🤖 AI Summary
This work addresses the sensitivity of existing diffusion policies to label noise when fine-tuned with human preferences, which often leads to significant performance degradation. The authors propose a unified Markov decision process (MDP) framework that, for the first time, jointly models the multi-step denoising process of diffusion policies and environment dynamics, enabling direct preference optimization (DPO) without explicit reward signals. By introducing a conservative clipping mechanism grounded in geometric assumptions, the method robustly handles up to 30% incorrect preference labels without requiring prior knowledge of the noise distribution. Experiments demonstrate that the approach substantially outperforms current methods on long-horizon manipulation tasks, effectively aligning diverse pre-trained diffusion policies with human intent while maintaining stable performance under high levels of label noise.
📝 Abstract
Diffusion policies are a powerful paradigm for robotic control, but fine-tuning them with human preferences is fundamentally challenged by the multi-step structure of the denoising process.
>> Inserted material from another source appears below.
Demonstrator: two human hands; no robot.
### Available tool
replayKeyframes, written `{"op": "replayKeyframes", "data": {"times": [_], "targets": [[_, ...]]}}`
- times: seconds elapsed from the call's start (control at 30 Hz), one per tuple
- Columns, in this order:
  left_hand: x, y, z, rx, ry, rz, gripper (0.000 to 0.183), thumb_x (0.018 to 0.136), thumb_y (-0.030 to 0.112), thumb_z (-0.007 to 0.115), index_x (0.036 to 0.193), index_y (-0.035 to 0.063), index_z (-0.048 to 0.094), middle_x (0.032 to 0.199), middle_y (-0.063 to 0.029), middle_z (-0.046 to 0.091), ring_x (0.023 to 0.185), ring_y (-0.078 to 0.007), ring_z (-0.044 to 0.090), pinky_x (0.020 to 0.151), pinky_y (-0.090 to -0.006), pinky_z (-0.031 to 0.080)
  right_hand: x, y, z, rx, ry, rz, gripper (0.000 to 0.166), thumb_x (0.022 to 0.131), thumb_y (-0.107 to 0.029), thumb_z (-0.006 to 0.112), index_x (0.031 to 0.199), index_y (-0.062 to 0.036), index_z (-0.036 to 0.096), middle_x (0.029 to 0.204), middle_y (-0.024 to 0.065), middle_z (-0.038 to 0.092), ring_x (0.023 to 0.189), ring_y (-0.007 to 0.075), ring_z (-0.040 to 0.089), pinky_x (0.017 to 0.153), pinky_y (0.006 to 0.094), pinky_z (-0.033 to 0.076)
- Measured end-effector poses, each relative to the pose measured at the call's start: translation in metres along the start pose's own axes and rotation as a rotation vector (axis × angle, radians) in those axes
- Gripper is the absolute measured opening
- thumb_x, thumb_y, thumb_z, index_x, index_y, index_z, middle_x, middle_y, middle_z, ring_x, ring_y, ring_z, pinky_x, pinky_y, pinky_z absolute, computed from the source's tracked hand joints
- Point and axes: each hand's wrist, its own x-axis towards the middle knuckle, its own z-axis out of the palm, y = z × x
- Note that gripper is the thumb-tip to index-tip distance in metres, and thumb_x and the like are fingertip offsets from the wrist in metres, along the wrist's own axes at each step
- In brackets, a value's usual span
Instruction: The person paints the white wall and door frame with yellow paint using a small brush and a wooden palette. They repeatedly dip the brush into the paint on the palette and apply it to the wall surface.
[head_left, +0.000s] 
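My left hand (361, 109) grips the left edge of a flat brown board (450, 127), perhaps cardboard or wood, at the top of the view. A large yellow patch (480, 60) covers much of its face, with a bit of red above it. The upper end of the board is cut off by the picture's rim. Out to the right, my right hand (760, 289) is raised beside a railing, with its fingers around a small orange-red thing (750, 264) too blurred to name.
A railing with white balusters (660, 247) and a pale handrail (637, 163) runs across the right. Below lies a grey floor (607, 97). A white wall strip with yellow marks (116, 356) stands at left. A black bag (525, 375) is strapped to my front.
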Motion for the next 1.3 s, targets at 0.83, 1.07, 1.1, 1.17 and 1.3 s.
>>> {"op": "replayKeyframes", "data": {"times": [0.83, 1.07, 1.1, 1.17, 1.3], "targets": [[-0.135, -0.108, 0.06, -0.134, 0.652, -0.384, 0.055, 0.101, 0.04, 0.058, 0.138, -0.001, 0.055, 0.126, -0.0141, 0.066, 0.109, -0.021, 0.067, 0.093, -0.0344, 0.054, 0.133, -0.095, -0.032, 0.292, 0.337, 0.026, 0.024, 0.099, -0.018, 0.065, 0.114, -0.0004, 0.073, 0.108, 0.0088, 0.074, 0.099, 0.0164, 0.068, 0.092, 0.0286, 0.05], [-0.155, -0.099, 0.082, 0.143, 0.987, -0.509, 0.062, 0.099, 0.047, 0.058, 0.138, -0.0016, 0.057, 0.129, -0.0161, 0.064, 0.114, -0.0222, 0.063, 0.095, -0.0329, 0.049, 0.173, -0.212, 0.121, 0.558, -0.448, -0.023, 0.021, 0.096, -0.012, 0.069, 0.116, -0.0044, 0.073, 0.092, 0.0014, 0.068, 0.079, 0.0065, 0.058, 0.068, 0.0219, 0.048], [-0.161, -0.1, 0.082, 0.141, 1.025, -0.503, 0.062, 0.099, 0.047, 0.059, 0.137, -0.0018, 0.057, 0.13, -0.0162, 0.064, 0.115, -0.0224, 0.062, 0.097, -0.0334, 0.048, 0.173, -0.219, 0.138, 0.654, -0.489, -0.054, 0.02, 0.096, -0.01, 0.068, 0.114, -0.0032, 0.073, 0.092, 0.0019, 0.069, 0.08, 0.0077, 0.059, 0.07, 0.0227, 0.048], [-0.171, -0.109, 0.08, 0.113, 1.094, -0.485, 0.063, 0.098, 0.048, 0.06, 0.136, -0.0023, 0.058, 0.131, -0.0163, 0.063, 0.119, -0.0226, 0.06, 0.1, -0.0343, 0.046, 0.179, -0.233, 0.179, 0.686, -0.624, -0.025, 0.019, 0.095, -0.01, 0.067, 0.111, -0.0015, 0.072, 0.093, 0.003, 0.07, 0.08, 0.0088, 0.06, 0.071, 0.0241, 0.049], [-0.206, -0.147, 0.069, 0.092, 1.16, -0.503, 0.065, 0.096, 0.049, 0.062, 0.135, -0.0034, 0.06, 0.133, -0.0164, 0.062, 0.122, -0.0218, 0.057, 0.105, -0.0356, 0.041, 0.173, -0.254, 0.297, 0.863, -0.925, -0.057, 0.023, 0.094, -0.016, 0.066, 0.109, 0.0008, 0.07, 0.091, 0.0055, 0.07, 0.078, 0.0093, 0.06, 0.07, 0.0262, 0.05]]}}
To overcome this, we introduce a Unified Markov Decision Process (MDP) formulation that coherently integrates the diffusion denoising chain with environmental dynamics, enabling reward-free Direct Preference Optimization (DPO) for diffusion policies. Building on this formulation, we propose RoDiF (Robust Direct Fine-Tuning), a method that explicitly addresses corrupted human preferences. RoDiF reinterprets the DPO objective through a geometric hypothesis-cutting perspective and employs a conservative cutting strategy to achieve robustness without assuming any specific noise distribution. Extensive experiments on long-horizon manipulation tasks show that RoDiF consistently outperforms state-of-the-art baselines, effectively steering pretrained diffusion policies of diverse architectures to human-preferred modes, while maintaining strong performance even under 30% corrupted preference labels.